GOAL OF THE EXERCISE - Leaving out all pictures, transcribe the lines below exactly, from the first through the line containing "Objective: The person".

-------------------------

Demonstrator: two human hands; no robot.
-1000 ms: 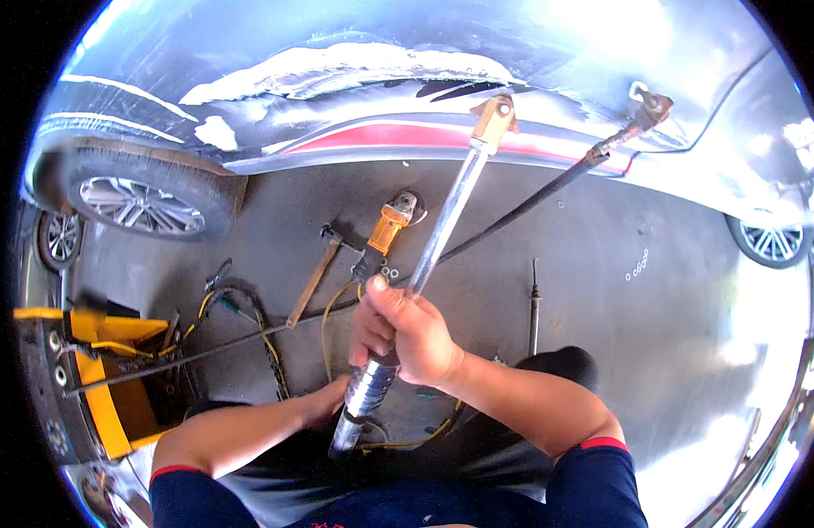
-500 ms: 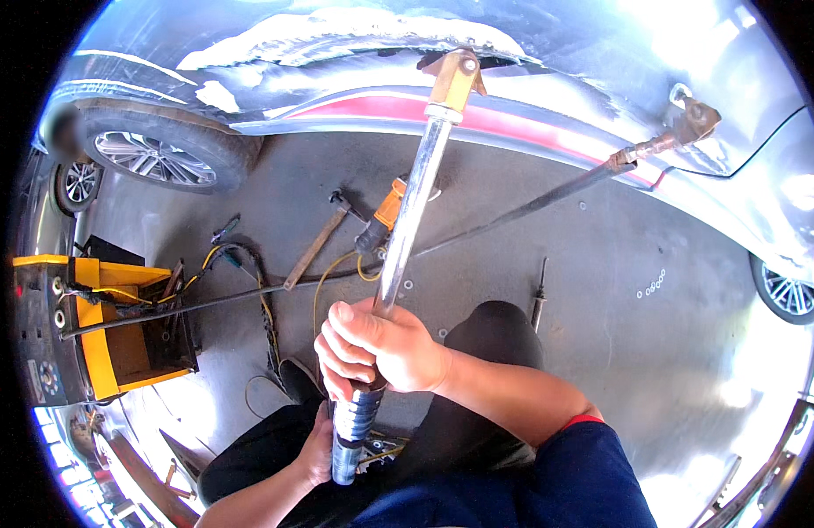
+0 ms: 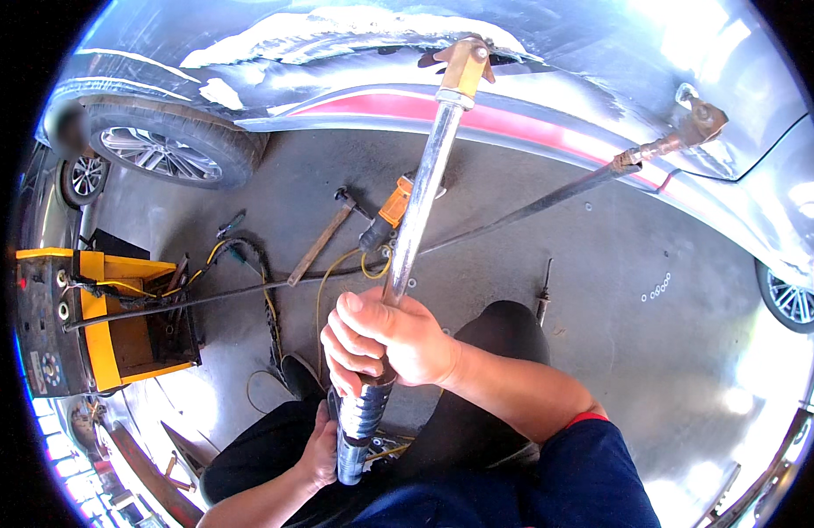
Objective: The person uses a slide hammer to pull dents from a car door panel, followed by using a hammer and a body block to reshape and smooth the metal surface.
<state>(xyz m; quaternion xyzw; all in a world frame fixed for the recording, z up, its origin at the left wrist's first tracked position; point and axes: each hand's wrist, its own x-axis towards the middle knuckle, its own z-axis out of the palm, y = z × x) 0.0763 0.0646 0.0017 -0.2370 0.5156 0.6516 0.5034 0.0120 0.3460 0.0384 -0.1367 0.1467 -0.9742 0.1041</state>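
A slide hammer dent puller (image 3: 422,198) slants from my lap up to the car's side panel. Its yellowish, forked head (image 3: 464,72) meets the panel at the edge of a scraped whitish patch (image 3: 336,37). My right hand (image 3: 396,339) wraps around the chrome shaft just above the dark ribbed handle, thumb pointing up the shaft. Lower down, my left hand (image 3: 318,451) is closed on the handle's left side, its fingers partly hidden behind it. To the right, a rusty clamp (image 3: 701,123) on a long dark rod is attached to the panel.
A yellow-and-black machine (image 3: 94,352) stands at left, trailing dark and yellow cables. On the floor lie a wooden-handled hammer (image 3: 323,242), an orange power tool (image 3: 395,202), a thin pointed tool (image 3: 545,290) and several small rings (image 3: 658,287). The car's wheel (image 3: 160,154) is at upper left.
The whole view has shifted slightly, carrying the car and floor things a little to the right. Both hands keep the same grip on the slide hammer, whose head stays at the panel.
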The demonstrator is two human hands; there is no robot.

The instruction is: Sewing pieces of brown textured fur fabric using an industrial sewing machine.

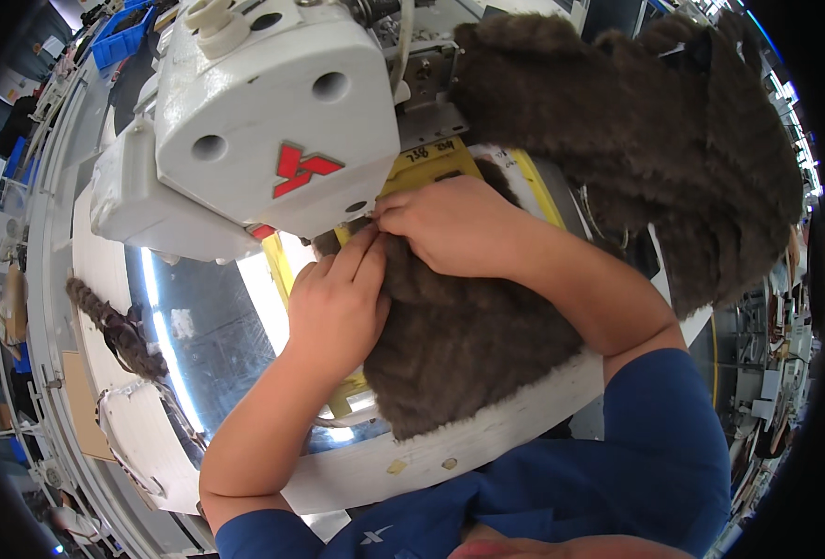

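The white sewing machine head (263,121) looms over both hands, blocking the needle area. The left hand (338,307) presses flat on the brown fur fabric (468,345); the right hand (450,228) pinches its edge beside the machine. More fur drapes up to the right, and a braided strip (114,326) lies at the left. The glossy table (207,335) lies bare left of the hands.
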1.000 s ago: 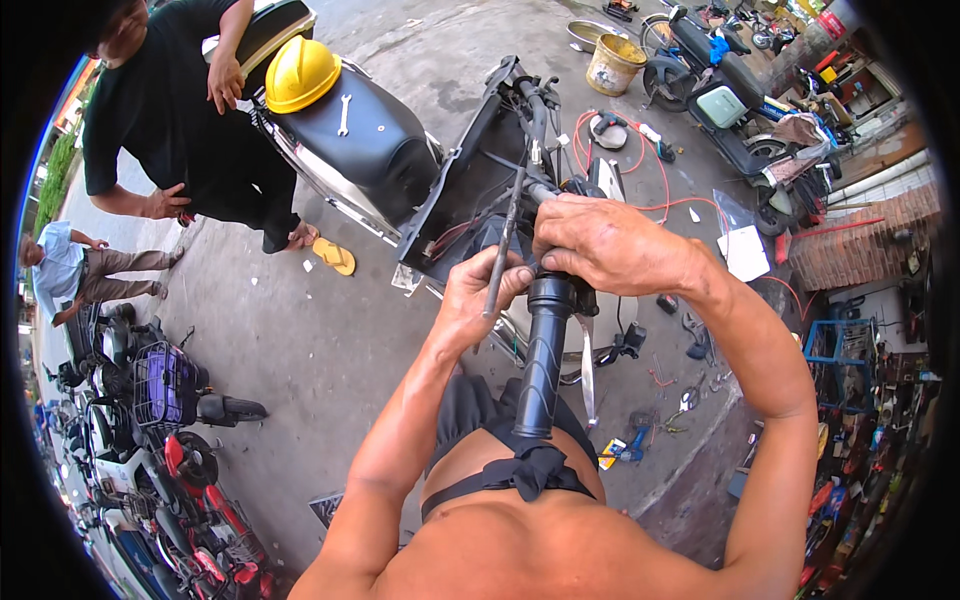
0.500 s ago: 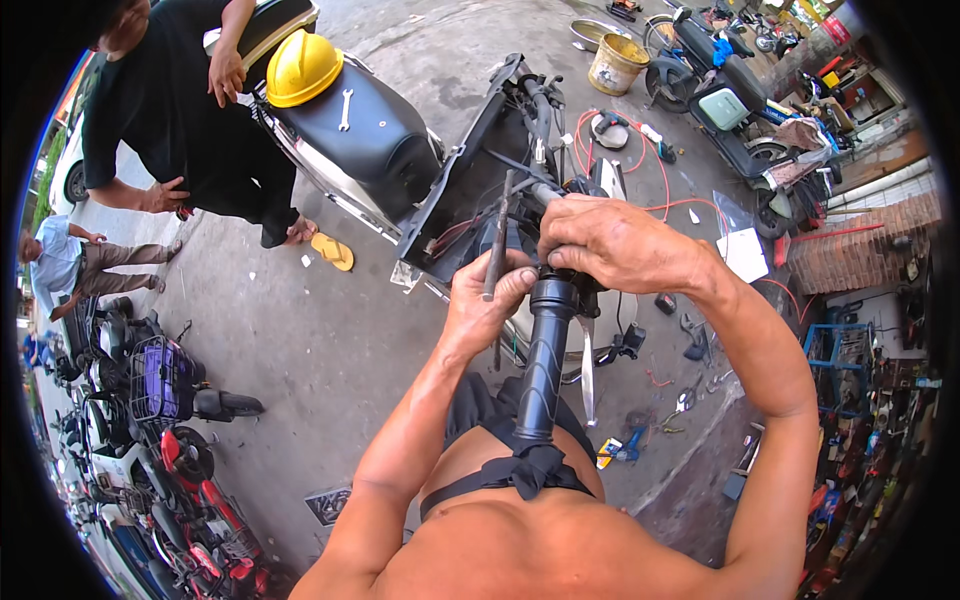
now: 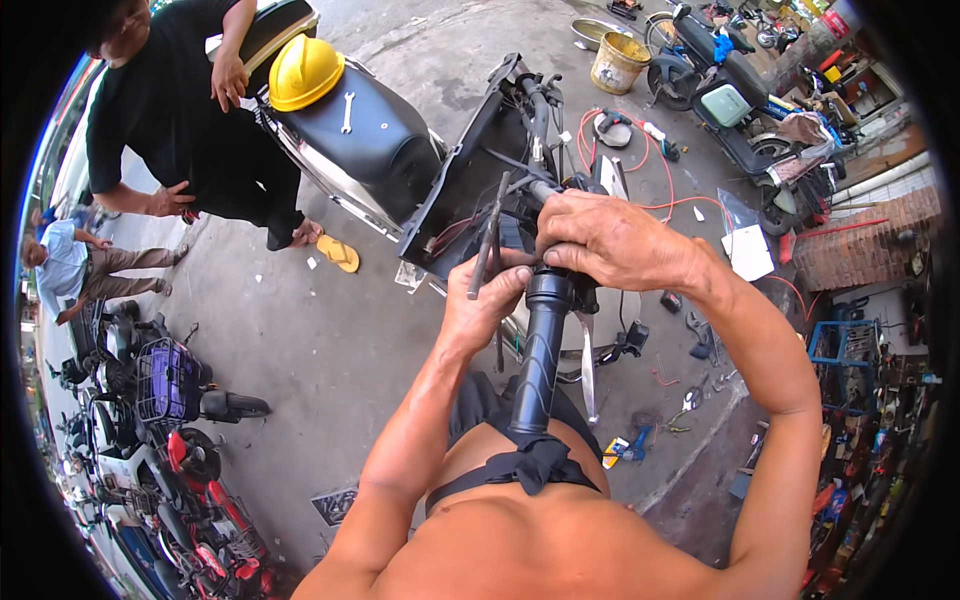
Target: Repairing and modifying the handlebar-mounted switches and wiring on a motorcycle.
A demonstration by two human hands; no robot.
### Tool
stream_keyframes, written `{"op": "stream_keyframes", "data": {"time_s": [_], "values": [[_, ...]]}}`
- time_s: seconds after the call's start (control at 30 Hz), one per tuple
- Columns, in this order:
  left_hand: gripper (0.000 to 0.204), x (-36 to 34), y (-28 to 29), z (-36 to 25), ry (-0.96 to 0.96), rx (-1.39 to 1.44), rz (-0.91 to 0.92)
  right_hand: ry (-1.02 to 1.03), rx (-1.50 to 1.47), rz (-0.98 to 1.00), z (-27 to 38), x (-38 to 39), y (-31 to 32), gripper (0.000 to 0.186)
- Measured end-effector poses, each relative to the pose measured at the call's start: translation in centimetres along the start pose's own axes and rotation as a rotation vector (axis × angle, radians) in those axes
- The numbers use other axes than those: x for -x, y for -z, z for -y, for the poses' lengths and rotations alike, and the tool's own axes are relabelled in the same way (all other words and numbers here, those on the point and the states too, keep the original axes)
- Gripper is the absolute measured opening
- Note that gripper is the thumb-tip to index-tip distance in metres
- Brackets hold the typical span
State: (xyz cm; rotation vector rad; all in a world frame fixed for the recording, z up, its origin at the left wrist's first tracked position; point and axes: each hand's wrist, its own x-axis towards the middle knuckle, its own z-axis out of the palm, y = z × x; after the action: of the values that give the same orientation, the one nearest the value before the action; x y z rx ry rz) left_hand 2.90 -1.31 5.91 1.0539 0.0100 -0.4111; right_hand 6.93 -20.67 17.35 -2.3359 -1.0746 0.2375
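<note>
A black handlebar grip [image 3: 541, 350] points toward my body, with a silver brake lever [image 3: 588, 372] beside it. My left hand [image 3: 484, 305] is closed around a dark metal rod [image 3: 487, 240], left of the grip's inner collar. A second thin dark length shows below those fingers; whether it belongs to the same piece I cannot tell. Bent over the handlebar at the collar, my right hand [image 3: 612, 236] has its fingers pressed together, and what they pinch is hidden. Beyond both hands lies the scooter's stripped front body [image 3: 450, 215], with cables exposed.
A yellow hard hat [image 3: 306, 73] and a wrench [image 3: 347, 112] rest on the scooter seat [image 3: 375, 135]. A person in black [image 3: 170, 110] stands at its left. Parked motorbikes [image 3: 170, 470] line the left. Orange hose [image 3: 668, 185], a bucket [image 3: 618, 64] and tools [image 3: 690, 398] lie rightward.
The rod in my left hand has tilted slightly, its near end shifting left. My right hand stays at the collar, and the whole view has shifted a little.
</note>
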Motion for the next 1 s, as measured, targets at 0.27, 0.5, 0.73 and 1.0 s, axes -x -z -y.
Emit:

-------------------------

TASK OUTPUT -
Demonstrator: two human hands; no robot.
-1000 ms: 
-500 ms: 
+0 ms: 
Objective: The person uses a slide hammer to pull dents from a car door panel, followed by using a hammer and a body block to reshape and smooth the metal surface.

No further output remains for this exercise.